* Activity *
Output the whole listing with nothing altered.

[Opening Information provided section]

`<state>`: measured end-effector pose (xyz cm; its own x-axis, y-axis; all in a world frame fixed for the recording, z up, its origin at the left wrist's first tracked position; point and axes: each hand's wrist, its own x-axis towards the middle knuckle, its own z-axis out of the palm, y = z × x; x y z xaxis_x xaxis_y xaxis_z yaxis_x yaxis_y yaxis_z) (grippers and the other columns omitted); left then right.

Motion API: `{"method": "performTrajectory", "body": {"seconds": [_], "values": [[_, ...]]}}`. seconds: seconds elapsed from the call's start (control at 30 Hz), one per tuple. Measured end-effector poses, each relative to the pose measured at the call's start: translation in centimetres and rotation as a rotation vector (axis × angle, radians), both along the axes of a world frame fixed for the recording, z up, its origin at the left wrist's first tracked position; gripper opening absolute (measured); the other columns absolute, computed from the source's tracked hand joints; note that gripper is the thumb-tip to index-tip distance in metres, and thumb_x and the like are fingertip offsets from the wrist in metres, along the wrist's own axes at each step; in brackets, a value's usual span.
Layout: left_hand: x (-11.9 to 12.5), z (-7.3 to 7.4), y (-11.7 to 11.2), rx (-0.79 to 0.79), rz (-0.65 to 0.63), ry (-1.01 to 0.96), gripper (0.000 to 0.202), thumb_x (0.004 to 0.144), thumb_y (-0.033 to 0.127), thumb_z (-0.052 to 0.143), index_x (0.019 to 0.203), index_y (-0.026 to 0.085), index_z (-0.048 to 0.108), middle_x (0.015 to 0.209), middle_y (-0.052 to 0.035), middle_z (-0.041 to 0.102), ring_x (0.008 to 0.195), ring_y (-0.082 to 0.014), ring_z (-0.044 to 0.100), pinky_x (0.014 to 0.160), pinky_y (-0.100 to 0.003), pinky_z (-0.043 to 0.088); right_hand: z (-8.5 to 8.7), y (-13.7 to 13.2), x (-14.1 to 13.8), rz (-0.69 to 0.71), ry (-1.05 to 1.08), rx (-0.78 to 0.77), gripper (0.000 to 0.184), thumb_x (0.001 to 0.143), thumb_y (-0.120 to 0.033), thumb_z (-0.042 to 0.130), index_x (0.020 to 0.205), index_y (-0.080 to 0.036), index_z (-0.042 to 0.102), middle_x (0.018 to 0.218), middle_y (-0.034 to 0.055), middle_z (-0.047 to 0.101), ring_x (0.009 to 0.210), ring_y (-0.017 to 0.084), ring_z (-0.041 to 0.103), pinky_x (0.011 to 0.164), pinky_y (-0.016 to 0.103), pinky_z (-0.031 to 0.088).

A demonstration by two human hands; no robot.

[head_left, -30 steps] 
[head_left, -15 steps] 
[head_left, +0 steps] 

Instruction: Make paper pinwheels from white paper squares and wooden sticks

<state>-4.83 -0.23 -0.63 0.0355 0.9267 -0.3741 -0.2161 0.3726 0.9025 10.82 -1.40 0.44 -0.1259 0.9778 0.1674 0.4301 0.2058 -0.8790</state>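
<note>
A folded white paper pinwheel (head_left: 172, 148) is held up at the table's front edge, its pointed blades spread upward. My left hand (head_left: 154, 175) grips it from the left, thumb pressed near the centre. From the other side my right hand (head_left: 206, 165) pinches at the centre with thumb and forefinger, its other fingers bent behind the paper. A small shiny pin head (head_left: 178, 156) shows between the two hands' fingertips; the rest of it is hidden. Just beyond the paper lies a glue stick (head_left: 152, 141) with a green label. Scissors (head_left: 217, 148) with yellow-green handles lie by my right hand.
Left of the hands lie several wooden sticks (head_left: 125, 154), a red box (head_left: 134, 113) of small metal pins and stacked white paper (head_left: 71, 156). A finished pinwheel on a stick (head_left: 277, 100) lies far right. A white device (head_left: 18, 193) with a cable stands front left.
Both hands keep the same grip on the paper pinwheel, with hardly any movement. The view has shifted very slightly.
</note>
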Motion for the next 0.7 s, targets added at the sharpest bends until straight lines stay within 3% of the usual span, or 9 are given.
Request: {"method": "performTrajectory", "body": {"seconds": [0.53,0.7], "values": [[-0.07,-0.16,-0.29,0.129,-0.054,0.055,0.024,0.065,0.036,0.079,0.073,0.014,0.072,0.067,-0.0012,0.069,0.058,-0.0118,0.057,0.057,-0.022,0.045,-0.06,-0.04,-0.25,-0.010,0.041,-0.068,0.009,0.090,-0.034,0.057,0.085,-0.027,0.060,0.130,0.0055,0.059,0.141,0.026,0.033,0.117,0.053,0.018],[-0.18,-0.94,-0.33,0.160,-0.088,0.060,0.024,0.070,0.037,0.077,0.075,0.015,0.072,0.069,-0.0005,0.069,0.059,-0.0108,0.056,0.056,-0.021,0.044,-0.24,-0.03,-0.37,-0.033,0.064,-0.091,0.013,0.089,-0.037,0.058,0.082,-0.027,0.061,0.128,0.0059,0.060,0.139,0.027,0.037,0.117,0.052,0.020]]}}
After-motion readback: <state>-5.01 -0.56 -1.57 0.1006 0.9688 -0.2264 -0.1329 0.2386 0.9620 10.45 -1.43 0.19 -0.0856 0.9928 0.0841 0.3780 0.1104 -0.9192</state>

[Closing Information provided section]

* Output of the exercise *
`<state>`: measured end-effector pose (xyz cm; its own x-axis, y-axis; all in a world frame fixed for the recording, z up, its origin at the left wrist's first tracked position; point and axes: each hand's wrist, its own x-axis towards the middle knuckle, its own z-axis out of the palm, y = z × x; x y z xaxis_x xaxis_y xaxis_z yaxis_x yaxis_y yaxis_z) (grippers and the other columns omitted); left then right.

Motion API: `{"method": "performTrajectory", "body": {"seconds": [_], "values": [[_, ...]]}}`. seconds: seconds elapsed from the call's start (control at 30 Hz), one per tuple. Measured end-effector poses, each relative to the pose measured at the call's start: translation in centimetres and rotation as a rotation vector (axis × angle, radians), both along the axes of a world frame fixed for the recording, z up, its origin at the left wrist's first tracked position; gripper opening absolute (measured); the other columns absolute, computed from the source's tracked hand joints; note that gripper is the thumb-tip to index-tip distance in metres, and thumb_x and the like are fingertip offsets from the wrist in metres, along the wrist's own axes at each step; in brackets, a value's usual span.
Layout: left_hand: x (-11.9 to 12.5), z (-7.3 to 7.4), y (-11.7 to 11.2), rx (-0.79 to 0.79), rz (-0.65 to 0.63), ry (-1.01 to 0.96), gripper (0.000 to 0.202), thumb_x (0.004 to 0.144), thumb_y (-0.033 to 0.127), thumb_z (-0.052 to 0.143), index_x (0.019 to 0.203), index_y (-0.026 to 0.085), index_z (-0.048 to 0.108), middle_x (0.015 to 0.209), middle_y (-0.052 to 0.035), middle_z (-0.041 to 0.102), ring_x (0.008 to 0.195), ring_y (-0.082 to 0.014), ring_z (-0.044 to 0.100), pinky_x (0.014 to 0.160), pinky_y (-0.100 to 0.003), pinky_z (-0.043 to 0.088); right_hand: z (-8.5 to 8.7), y (-13.7 to 13.2), x (-14.1 to 13.8), rz (-0.69 to 0.71), ry (-1.05 to 1.08), rx (-0.78 to 0.77), gripper (0.000 to 0.184), thumb_x (0.001 to 0.143), thumb_y (-0.120 to 0.033), thumb_z (-0.042 to 0.130), index_x (0.020 to 0.205), index_y (-0.080 to 0.036), index_z (-0.042 to 0.102), middle_x (0.018 to 0.218), middle_y (-0.034 to 0.055), middle_z (-0.047 to 0.101), ring_x (0.009 to 0.210), ring_y (-0.017 to 0.084), ring_z (-0.041 to 0.103), pinky_x (0.011 to 0.164), pinky_y (-0.016 to 0.103), pinky_z (-0.031 to 0.088).

A demonstration by two human hands; no robot.

[head_left, -30 steps] 
[head_left, -15 steps] 
[head_left, +0 steps] 

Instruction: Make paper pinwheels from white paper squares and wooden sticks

<state>-4.83 -0.23 -0.63 0.0355 0.9267 -0.3741 -0.2161 0.3726 0.9025 10.82 -1.40 0.44 -0.1259 0.9778 0.1674 0.4301 0.2058 -0.8790</state>
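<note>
A folded white paper pinwheel (head_left: 172, 148) is held up at the table's front edge, its pointed blades spread upward. My left hand (head_left: 154, 175) grips it from the left, thumb pressed near the centre. From the other side my right hand (head_left: 206, 165) pinches at the centre with thumb and forefinger, its other fingers bent behind the paper. A small shiny pin head (head_left: 178, 156) shows between the two hands' fingertips; the rest of it is hidden. Just beyond the paper lies a glue stick (head_left: 152, 141) with a green label. Scissors (head_left: 217, 148) with yellow-green handles lie by my right hand.
Left of the hands lie several wooden sticks (head_left: 125, 154), a red box (head_left: 134, 113) of small metal pins and stacked white paper (head_left: 71, 156). A finished pinwheel on a stick (head_left: 277, 100) lies far right. A white device (head_left: 18, 193) with a cable stands front left.
Both hands keep the same grip on the paper pinwheel, with hardly any movement. The view has shifted very slightly.
</note>
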Motion for the next 0.7 s, targets added at the sharpest bends until straight lines stay within 3% of the usual span, or 9 are given.
Request: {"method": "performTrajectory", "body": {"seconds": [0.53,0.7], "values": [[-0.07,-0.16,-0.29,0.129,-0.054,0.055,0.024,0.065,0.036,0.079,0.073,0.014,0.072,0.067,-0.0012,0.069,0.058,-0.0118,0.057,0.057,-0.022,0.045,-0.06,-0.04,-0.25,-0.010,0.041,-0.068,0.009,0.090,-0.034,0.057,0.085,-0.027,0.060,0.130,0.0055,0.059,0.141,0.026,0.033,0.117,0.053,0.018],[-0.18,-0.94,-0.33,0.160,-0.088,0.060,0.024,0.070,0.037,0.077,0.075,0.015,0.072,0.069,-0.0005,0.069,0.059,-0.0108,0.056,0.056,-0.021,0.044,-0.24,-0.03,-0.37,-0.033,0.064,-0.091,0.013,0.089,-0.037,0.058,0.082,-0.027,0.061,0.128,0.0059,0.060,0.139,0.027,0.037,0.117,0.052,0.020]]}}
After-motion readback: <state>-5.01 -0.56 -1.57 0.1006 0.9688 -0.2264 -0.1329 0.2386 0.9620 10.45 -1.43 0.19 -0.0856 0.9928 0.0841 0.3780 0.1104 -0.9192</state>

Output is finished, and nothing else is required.